On top of this, Friend had a pretty piss poor game.  Most of the disputed calls were 50-50's, but that not a single one ever came up tails beggared belief, while some were just plain missed.

Best Red: Steven Gerrard

He let Suarez take the first before he took the second and sent it right on home.  Besides the addition to the highlight reel, Gerrard pulled all the strings from deep.  Not Liverpool's best performance of the year, but the Captain kept up his fine form.  And he won the first of what will be several rounds of "Yellow Card Roulette."

Runner up: Santiago Vergini who apparently learned defensive tactics at Dunkirk and Waterloo.  Thankfully, he has naked pictures of Kevin Friend, so he remained on the pitch for 90 minutes.  Leverage people, leverage.

Worst Red: Jon Flanagan

Not an overall terrible performance by any stretch and you could probably pick one of Hendo or Allen who didn't bring too much to the final third.  However, Flanagan just totally switched off on Ki's header from a corner and this led to an extremely nervy finish by the home side.  Ball-watching at the back post is no way to go through life, son.

Best Series of Ridiculous Touches: Philippe Coutinho

Here's another "Mostar" video to keep you unproductive at the office.  P-Funk needs to develop his finishing skills and overall add a bit of consistency moving forward, but the technique on display yesterday was why we all love him.  Flicking it over people's heads, outside of the boot corner clearances, the close-control to skip around defenders, the vision/invention on through balls.  Unreal.

Worst Backwards Step in Chemistry by a Forward Duo: SAS

Doesn't exactly roll off the tongue, but you get the point.  Over the past couple games we've seen increased flashes of SAS going for their own rather than looking for each other, and yesterday was when we crossed a line.  Rodgers called his strikers "soloists, not partners" after the match and I find that worrisome for the sole reason that the two have shown great chemistry for much of the season.  Each is bursting with confidence which is excellent, but the balance seemed flip over into selfish territory for this one.

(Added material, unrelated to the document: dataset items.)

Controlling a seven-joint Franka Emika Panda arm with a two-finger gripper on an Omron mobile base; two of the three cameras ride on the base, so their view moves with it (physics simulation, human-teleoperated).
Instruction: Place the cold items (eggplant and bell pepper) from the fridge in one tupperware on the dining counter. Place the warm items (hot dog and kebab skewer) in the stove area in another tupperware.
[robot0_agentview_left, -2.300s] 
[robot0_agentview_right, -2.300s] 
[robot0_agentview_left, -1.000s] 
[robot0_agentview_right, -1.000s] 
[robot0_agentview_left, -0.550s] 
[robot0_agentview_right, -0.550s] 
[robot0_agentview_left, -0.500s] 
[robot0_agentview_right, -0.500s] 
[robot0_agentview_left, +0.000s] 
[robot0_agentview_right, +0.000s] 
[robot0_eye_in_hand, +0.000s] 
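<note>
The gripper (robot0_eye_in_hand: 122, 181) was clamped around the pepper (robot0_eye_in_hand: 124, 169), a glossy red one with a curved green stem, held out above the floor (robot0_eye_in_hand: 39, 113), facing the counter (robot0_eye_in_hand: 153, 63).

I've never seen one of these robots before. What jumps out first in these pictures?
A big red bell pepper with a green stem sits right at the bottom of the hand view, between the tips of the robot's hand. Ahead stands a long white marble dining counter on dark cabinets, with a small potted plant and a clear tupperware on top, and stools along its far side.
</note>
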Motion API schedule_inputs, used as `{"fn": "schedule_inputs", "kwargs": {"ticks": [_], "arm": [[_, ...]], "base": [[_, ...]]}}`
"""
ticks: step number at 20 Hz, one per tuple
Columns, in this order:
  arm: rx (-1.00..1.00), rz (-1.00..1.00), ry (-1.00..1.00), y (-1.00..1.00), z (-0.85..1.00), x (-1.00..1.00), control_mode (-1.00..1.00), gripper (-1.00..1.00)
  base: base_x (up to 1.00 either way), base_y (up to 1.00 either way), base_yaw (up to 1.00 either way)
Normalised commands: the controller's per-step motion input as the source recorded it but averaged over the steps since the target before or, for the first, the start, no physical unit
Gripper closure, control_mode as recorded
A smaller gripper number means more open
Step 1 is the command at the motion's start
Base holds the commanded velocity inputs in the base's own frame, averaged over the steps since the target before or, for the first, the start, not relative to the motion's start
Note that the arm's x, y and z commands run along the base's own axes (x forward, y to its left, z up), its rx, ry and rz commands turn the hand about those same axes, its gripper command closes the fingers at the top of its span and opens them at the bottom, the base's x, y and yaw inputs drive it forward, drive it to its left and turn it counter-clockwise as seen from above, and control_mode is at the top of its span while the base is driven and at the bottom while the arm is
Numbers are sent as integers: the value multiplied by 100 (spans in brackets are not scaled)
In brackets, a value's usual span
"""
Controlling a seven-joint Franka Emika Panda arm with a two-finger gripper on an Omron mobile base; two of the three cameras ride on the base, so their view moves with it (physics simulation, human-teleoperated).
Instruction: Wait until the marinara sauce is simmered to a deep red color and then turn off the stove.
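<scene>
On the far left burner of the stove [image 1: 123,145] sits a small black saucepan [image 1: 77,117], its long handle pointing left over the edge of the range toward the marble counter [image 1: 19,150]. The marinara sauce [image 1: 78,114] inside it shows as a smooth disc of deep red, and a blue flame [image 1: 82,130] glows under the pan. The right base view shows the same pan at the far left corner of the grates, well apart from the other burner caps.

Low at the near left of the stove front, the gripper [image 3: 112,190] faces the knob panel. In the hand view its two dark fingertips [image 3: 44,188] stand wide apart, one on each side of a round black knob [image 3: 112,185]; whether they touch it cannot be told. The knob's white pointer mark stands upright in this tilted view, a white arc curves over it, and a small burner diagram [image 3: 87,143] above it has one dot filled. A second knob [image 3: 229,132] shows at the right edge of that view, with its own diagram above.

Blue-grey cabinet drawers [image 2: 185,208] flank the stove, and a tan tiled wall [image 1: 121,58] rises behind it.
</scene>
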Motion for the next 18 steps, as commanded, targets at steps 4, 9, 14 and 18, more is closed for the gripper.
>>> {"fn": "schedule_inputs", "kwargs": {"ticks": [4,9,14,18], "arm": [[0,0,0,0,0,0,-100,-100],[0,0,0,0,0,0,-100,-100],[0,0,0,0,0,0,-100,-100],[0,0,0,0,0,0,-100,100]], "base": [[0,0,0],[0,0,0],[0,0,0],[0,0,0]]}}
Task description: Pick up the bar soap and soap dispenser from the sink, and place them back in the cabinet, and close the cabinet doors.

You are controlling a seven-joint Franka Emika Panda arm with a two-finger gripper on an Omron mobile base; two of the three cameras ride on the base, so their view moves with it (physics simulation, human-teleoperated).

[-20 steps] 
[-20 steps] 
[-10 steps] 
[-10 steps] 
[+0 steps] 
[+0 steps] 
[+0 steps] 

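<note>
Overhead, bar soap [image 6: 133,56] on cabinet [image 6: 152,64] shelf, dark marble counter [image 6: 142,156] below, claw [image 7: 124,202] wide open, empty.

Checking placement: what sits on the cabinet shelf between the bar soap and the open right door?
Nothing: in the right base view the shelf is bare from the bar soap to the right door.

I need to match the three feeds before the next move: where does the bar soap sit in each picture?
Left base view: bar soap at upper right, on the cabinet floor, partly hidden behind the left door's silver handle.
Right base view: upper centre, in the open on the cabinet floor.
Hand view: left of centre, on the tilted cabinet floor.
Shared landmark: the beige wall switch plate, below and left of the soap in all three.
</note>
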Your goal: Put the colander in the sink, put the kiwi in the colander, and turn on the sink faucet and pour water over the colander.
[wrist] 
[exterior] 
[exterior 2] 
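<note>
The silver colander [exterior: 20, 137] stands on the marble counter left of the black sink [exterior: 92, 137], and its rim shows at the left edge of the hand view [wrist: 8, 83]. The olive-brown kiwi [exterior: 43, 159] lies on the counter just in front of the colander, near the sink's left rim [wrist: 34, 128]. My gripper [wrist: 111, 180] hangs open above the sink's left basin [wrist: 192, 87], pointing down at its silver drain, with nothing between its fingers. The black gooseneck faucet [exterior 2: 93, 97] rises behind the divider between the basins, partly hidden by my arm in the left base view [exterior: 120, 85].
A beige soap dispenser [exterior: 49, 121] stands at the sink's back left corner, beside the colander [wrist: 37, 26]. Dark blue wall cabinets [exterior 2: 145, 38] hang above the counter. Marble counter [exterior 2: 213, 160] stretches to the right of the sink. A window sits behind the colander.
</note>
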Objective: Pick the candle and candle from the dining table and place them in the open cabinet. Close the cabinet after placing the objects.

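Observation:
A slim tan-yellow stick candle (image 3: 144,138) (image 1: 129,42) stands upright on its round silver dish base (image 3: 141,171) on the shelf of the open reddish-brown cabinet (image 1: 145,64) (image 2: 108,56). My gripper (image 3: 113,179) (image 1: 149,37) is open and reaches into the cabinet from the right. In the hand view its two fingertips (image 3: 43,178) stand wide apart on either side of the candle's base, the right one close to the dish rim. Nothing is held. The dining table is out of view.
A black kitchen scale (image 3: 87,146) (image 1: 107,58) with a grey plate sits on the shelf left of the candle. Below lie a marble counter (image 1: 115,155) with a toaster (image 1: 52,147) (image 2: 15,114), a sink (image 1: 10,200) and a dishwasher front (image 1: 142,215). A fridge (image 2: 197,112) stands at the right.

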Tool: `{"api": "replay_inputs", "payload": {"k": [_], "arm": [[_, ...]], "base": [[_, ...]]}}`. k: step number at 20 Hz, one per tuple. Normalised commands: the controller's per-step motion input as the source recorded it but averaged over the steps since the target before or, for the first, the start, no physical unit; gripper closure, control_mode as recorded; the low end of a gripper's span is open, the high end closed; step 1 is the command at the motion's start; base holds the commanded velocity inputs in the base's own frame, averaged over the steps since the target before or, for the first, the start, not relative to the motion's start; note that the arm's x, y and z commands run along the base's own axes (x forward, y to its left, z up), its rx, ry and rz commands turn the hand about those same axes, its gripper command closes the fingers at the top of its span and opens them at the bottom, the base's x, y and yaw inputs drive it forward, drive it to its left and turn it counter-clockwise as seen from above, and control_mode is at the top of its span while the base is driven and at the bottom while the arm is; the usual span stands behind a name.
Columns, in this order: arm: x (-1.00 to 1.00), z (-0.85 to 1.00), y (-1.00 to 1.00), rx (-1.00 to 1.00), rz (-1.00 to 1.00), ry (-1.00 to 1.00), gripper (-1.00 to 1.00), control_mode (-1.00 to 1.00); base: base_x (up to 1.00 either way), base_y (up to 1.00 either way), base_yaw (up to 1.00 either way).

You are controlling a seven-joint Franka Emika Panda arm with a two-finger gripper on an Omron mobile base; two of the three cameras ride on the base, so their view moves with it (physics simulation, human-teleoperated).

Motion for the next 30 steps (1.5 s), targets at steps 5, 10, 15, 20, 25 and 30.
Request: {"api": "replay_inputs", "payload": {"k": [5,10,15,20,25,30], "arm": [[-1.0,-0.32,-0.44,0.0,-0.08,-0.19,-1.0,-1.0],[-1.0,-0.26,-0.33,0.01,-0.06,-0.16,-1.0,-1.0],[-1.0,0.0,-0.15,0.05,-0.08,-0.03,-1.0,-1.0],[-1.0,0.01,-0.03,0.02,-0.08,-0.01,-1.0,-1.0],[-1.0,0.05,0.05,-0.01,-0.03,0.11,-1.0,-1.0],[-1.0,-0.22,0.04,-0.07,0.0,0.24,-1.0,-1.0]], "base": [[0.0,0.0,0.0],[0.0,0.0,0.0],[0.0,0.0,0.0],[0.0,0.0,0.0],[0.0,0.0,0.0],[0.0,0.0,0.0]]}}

Worst Offseason Move by a Player: Emanuele Giaccherini

Joined Sunderland from Juventus to take on a larger role within a team, only to watch the compatriot who recruited him get fired within the season's opening stretch.  He certainly has more responsibility with the Black Cats than the Bianconeri, but he must feel a little remorse watching his old team cruise to another Serie A title while his new one continues to fight uphill against relegation.